Greyhound bus terminal sold as company hunts for new service location

Buyer plans to convert bus station to surface parking
Posted at 9:22 AM, Nov 01, 2021
and last updated 2021-11-01 12:40:12-04

CINCINNATI — Cincinnati’s Greyhound bus terminal has been sold to a local real estate company known for its land-banking activities in the urban core.

The sale comes as Greyound itself was sold to a German bus company that has yet to detail its future plans for Cincinnati.

“Greyhound is operating in the existing terminal and will continue to do so until a new location is determined,” spokeswoman Crystal Booker told WCPO’s Evan Millward Oct. 20.

FlixMobility announced Oct. 21 that it would pay $172 million for Greyhound, which UK-based FirstGroup has been trying to sell for two years. The iconic U.S. bus company lost $27 million in its last two fiscal years, prompting FirstGroup to sell the company’s land holdings and seek a buyer.

Hamilton County real estate records show a Chavez Properties affiliate paid $4.25 million for the Greyhound site at 1005 Gilbert Ave. Chavez Properties plans to operate a parking lot on the site next to Hard Rock Casino until developers buy it for an office, retail, hotel or housing project.

“We’re not the highest and best use guys,” said Martin Chavez, managing partner of the family-owned company. “Our idea is to hold it until those guys come around. There’s a lot of momentum downtown. So, our hope is that it’s sooner rather than later.”
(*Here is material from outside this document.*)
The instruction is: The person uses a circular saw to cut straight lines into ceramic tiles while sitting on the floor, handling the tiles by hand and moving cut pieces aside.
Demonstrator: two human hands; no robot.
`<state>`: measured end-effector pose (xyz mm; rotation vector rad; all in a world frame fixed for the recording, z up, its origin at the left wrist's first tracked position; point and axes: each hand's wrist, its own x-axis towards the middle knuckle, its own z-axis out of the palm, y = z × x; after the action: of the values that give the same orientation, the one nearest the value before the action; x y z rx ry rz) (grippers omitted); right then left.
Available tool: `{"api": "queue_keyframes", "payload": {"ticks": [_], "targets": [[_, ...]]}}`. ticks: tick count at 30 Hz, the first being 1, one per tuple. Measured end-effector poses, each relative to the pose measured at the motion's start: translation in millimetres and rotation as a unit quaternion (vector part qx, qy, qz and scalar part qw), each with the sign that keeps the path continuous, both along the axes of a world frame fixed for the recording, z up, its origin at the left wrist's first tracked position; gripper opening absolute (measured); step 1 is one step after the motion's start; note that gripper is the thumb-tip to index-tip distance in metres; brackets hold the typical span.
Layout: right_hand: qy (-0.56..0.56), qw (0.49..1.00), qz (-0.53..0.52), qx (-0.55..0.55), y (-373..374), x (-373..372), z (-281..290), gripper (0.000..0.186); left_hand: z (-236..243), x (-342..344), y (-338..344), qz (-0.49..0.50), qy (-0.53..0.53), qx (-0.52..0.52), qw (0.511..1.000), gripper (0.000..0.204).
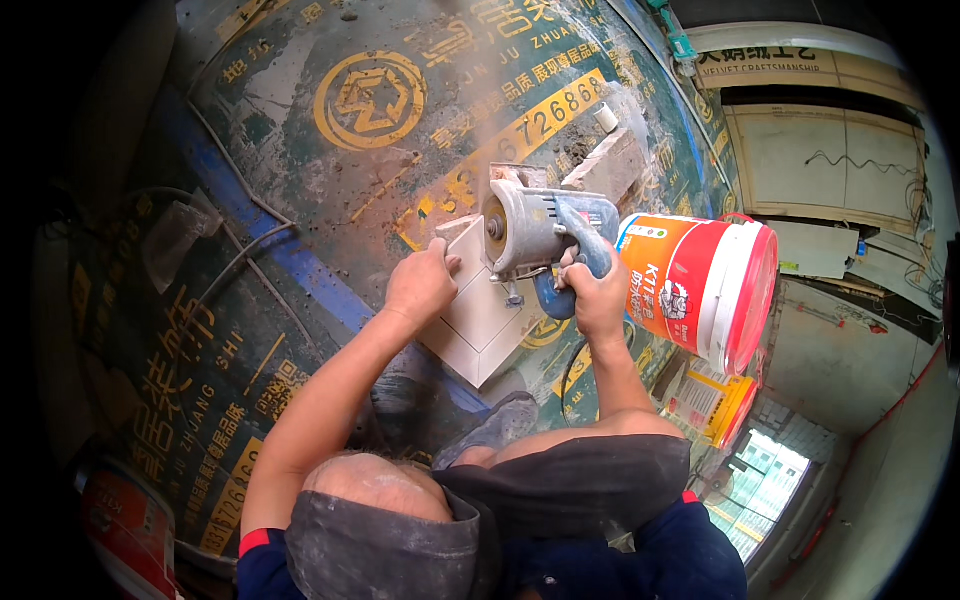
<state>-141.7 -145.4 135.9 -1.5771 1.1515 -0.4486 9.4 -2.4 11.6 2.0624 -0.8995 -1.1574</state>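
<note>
My right hand [598,292] is wrapped round the blue handle of a handheld tile-cutting saw [530,235] with a dusty grey guard. The saw rests on a pale cream tile [482,345], which has lines running along its face and a pointed corner toward me. At the tile's left edge, my left hand [422,283] grips with fingers curled and thumb near the surface. The saw body hides the tile's right part and the lower edge of the blade. Pale dust hangs in the air beyond the saw.
An orange and white bucket with a red rim [690,290] lies on its side right of the saw; a yellow bucket [712,402] is behind it. Dusty blocks [612,165] lie beyond. A cable [235,170] crosses the printed green floor covering [290,170]. Boards [835,165] lean at right.
</note>
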Motion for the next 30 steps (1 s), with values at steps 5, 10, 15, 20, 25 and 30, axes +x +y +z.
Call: {"api": "queue_keyframes", "payload": {"ticks": [5, 10, 15, 20, 25, 30], "targets": [[0.008, 1.000, -0.001, 0.000, 1, -1, 0, 0.010, 1, 0, 0, 0.001, 0.001, 0.002, 1.000, 0.024], [0.003, 1.000, 0.003, 0.006, 1, -3, -2, 0.010, 1, 0, -1, -0.001, 0.006, 0.010, 1.000, 0.024], [0.008, 1.000, 0.000, 0.004, 2, -5, -3, 0.009, 1, 0, -1, 0.001, 0.008, 0.011, 1.000, 0.024], [0.007, 1.000, 0.007, 0.007, 4, -6, -1, 0.010, 0, 0, -1, 0.002, 0.006, 0.011, 1.000, 0.024], [-0.002, 1.000, 0.011, 0.012, 5, -10, -2, 0.010, 1, 0, -1, 0.002, 0.010, 0.013, 1.000, 0.025], [0.019, 1.000, 0.012, 0.002, 5, -14, -4, 0.010, 2, 0, -1, 0.005, 0.008, 0.010, 1.000, 0.025]]}}
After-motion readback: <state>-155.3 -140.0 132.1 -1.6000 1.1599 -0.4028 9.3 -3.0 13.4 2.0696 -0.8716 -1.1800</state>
It’s an approach that has already worked on the northeast corner of Downtown. In 2010, casino developers Rock Ventures paid $35 million for the 20-acre Broadway Commons site, which Chavez Properties patiently assembled over decades. The sale price was roughly triple what the company paid to acquire the site, which now houses Hard Rock Casino Cincinnati.

The Florida-based casino company is happy to have a new neighbor in Cincinnati.

“Assuming they don’t build another bus terminal, yes, I think it’s a real good thing,” said Jon Lucas, chief operating officer for Hard Rock International. “Housing would be awesome, obviously. The more residential downtown, obviously better for us.”

Lucas is planning a $70 million hotel addition for the Cincinnati property and expects the Greyhound site to be redeveloped before too long.

“I’m amazed about the construction in downtown Cincinnati,” Lucas said. “I mean, every time I come here there’s more cranes and there’s more construction workers and sites cleared.”

The Greyhound property is across the street from another 2-acre parking lot owned by Chavez Properties, with entrances on Court Street and Eggleston Ave. When FirstGroup hired a real estate broker to market the property last fall, Chavez Properties jumped at the chance.

“We love Cincinnati,” said Melanie Chavez, a partner in charge of the company’s Fast Park unit. “We like being here. We like the downtown market. We think there is upside. So, we’re always interested.”

Martin Chavez described as a sale/leaseback arrangement. He also said the company has already received inquiries about buying the property, including one from a broker looking for a site for a potential retail project.

“That’s what this property needed, someone for the interim, because it was just too complicated a deal for somebody to go vertical right away,” he said. “It kind of needed a steward to help Greyhound … work through the other issues on the property and then get it ready for the person who’s going vertical.”

Although FlixMobility did not respond to questions about the acquisition, its press release said the company sees growth potential for Greyhound, thanks to rising fuel prices.

“Consumers across North America are increasingly seeking affordable, comfortable, smart and sustainable mobility solutions,” said André Schwämmlein, FlixMobility’s founder and CEO, in a press release. “A compelling offering will draw significantly more travelers away from private cars to shared intercity bus mobility. Together, FlixBus and Greyhound will be better able to meet this increased demand.”